François Flamment, 50 ans, d’Amiens, ancien instituteur, aujourd’hui à la recherche d’un emploi (avis : c’est un garçon charmant, cultivé et discret) adore lire les Dessous chics. Je pourrais écrire que c’est un homme de goût, mais je m’abstiendrai. Lorsqu’il me voit, mardi, devant la Maison de la culture d’Amiens, à la faveur du rassemblement de la grande manifestation contre la réforme des retraites proposée par MM. Macron et Philippe, il s’avance vers moi; nous faisons un brin de causette parmi les pétarades de mes frères cheminots et le brouhaha des manifestants.

Cela n’échappe pas à mon camarade syndiqué, Jean-Marc, confrère du Courrier picard, qui, à son tour, se joint à notre discussion. Je lui présente François comme un lecteur des Dessous chics. «Ton seul lecteur, tu veux dire!» lance-t-il avec l’humour vachard qui le caractérise.

Je salue mes amis du collectif les Poneys, copains du BDM. Le cortège, alors, s’ébroue vers le Sud sous un ciel menaçant. Nous suivons d’abord, mon seul lecteur et moi, le ballon de la CGT, mon cher syndicat, puis la camionnette de celui-ci car, en bon ancien critique de rock, j’ai repéré qu’il diffuse de toniques chansons engagées, voire enragées; tout cela n’est pas pour me déplaire. MM. Macron et Philippe, et leur équipe d’ultralibéraux antisociaux, me contrarient fort, ces derniers temps. Un peu de musique équipée de paroles hostiles à l’esprit de leurs coups tordus me ravit. Au fond, je suis un homme simple. Toutes les femmes et filles qui ont traversé ma vie d’errance, de misère et d’excès ont toujours su en témoigner quand il le fallait. «Un grand soleil noir tourne sur la vallée/ Cheminées muettes, portails verrouillés/ Wagons immobiles, tours abandonnées/ Plus de flamme orange dans le ciel mouillé…» On dirait du Blaise Cendrars; c’est du Bernard Lavilliers. «Les mains d’or». C’est superbe. Nous passons devant le bâtiment de la CAF, sur le boulevard. Je vibre; je rêve. Je pense à mes rencontres anciennes avec Lavilliers. Nos longues discussions autour de Cendrars, justement. J’étais chez Best, 23, rue d’Antin, à Paris. Déjà marxiste, petit-fils et fils de cheminot, enfant de Tergnier-la-Rouge, enragé contre le capitalisme. Pourtant, Giscard, malgré ses bijoux, n’était pas Macron; lui, fichait à peu près la paix aux acquis sociaux que nos anciens avaient arrachés aux doigts crochus du haut patronat.

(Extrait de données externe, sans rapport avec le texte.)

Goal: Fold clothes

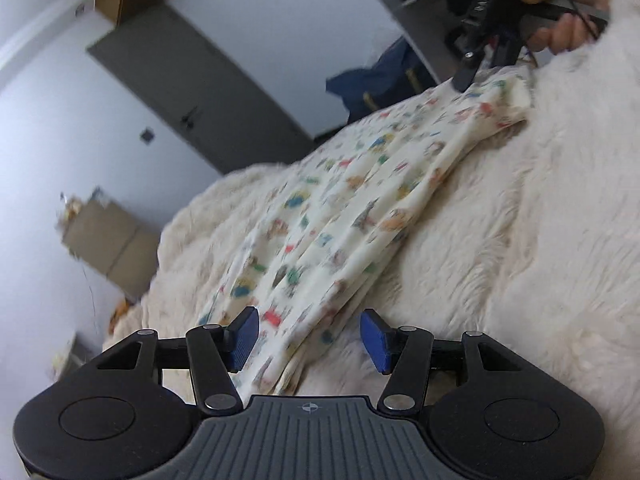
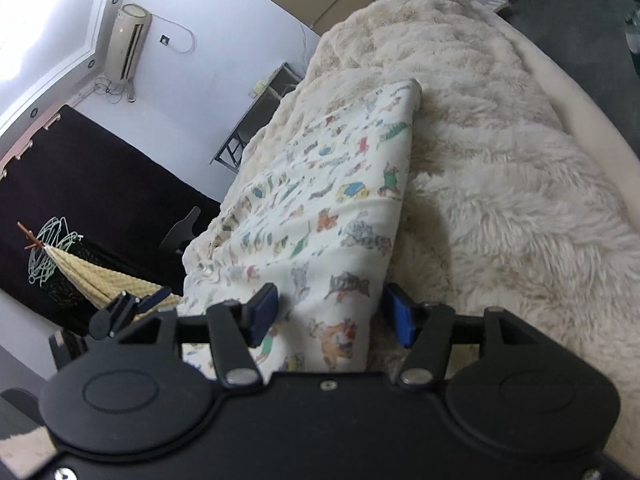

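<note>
Left wrist: left gripper (image 1: 310, 340) parted, printed garment (image 1: 340, 216) unclamped between pads; right gripper (image 2: 330, 316) likewise

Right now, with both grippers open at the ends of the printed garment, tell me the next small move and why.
Probably close the left gripper and the right gripper on the near edges. The printed garment lies as a long folded strip on the furry blanket, with fabric between each open gripper's pads, so pinching both ends would allow another fold.
</note>
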The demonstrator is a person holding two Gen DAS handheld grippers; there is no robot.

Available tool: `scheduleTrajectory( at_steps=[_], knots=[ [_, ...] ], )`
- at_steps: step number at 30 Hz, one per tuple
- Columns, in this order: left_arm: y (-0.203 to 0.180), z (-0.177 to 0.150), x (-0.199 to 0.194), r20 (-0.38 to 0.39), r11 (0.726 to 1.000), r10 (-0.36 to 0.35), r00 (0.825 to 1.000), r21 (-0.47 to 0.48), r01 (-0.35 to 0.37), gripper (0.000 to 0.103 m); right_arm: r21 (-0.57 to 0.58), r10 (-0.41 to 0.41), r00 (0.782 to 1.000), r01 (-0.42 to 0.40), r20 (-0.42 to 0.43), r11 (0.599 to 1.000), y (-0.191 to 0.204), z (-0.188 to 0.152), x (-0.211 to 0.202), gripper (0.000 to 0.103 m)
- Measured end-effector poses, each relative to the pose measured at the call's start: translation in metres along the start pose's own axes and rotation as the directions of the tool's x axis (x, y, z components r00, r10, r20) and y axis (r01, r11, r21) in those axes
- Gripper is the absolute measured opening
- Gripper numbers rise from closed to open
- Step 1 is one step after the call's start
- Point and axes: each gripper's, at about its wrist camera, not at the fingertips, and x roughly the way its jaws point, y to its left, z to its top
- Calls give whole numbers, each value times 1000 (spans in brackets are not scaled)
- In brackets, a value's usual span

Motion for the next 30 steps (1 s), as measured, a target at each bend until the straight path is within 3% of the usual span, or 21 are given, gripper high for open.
scheduleTrajectory(
  at_steps=[4,7,9,10,12,15,18,19,20,21,23,24,26,28,30],
  knots=[
    [-29,12,20,40,986,69,997,149,-75,49,63,56,998,-55,-16,997,-10,-7,-4,57],
    [-48,18,26,84,966,92,992,236,-109,36,95,95,995,-92,-23,991,-16,-8,0,57],
    [-57,19,26,117,953,95,988,275,-125,16,130,120,993,-116,-17,985,-21,-8,4,52],
    [-58,19,25,120,955,88,989,273,-118,6,148,142,990,-138,-13,979,-24,-8,5,44],
    [-55,16,20,117,963,55,992,257,-84,4,177,164,986,-162,-2,971,-27,-8,6,11],
    [-44,15,11,103,979,-24,994,203,3,3,221,204,978,-210,50,952,-31,-5,0,7],
    [-42,13,10,62,983,-86,994,170,74,3,212,194,979,-201,55,956,-28,0,-1,7],
    [-40,13,11,61,984,-91,994,160,81,4,211,189,981,-195,48,958,-27,0,0,7],
    [-38,12,11,59,985,-97,993,149,88,11,217,187,982,-191,36,957,-28,1,1,9],
    [-33,13,11,60,986,-110,992,129,102,15,224,187,982,-187,22,956,-30,1,2,15],
    [-9,18,10,75,986,-163,984,36,161,43,228,186,983,-181,2,957,-32,3,4,25],
    [12,20,8,106,977,-200,974,-51,207,50,218,183,983,-179,1,959,-32,3,3,34],
    [40,22,0,179,950,-225,958,-176,257,56,202,179,984,-176,2,963,-32,4,3,48],
    [69,26,0,246,904,-221,944,-312,293,56,194,186,983,-184,9,964,-32,6,3,52],
    [72,36,9,182,920,-134,974,-342,191,56,183,204,979,-204,18,962,-34,11,6,56]
  ],
)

Je me retourne, aperçois une pancarte d’un Rimbaud en pleurs, brandie par des enseignants, et une autre, hilarante : «La cité se colère.». D’autres paroles s’égrènent de la camionnette cégétiste: «Petit papa Macron», un pastiche de «Petit Papa Noël», un brûlot de Thomas Gaëtan; puis, il est question de «Lenine burgers» et de «femmes qui portent des faux cils». A l’angle de la rue des Otages, la police. Fumigènes. Je fonce en première ligne avec les Gilets jaunes qui n’ont peur de rien. Nous sommes cinq ou six à nous faire gazer sévère. Je pleure comme Rimbaud, mais j’écris moins bien. Une ancienne amie très très chère s’inquiète; elle me dit qu’il faut du «sérum phy». Je comprends qu’elle veut dire «sérum physiologique». Les filles sont amusantes et douces. Même sur les manifestations. Gazé comme un vieux renard dans le terrier de mes convictions qui emmerdent la modernité prônée par les ultralibéraux du macronisme. A 63 ans, est-ce bien raisonnable?